It’s not for my lack of trying. I admit, only slightly embarrassed, that I have actually tried to fight this natural falling of features. I remember that in college, after being asked too many times in a week or in life what I was supposedly angry about, I tried to change my face. I tried to present myself with a natural smile. It’s tricky business I tell you. You can’t actually look like you’re smiling. You have to make it look like your lips are just naturally always slightly turned up at the corners. Not too much, otherwise people can tell you’re trying. Not too little, well because then we come back to the issue we began with.

So anyway I actually practiced trying to find this look in the mirror (to be fair, I never pretended to be cool – in fact I’m quite the dork – so this really shouldn’t surprise you).

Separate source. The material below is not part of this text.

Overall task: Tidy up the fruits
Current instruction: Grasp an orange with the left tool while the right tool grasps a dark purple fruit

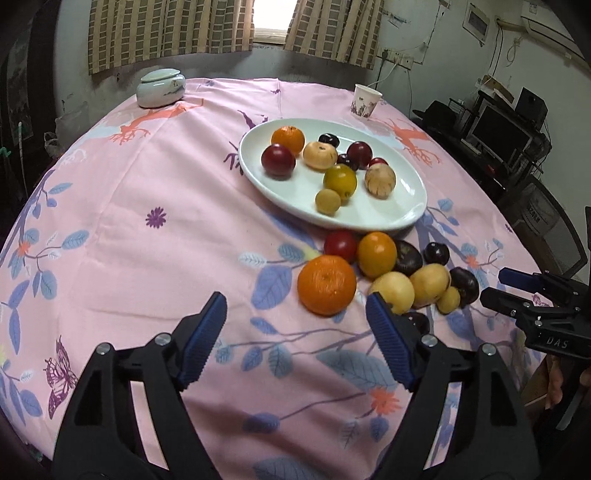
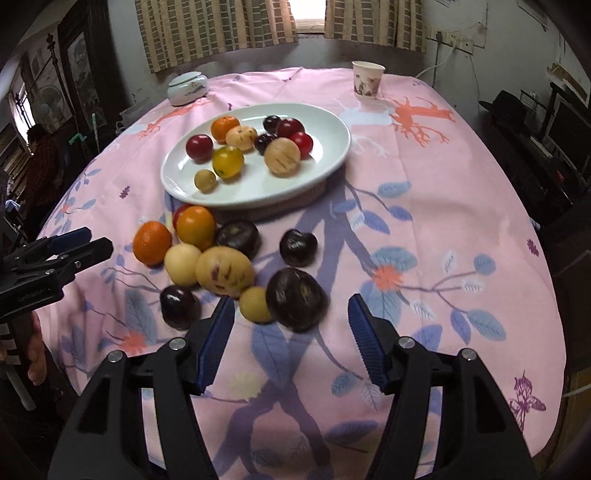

I didn’t actually master it. It’s difficult work to make something look natural that isn’t. But I decided to try it out anyway. It only took about a week of fake-natural-smiling everywhere I went for me to decide looking approachable wasn’t worth feeling goofy and encouraging wrinkles.

And so, a year or two wiser I know I just have to accept that I have that kind of face. Since I’ve done my part I now turn to you: Try not to judge us killer-faced people. We know we look mean, and it’s quite saddening since really we’re just normal people who love rainbows and butterflies and 24/7 Rollback Smilies just as much as the next guy.

I just want to be your happy friend.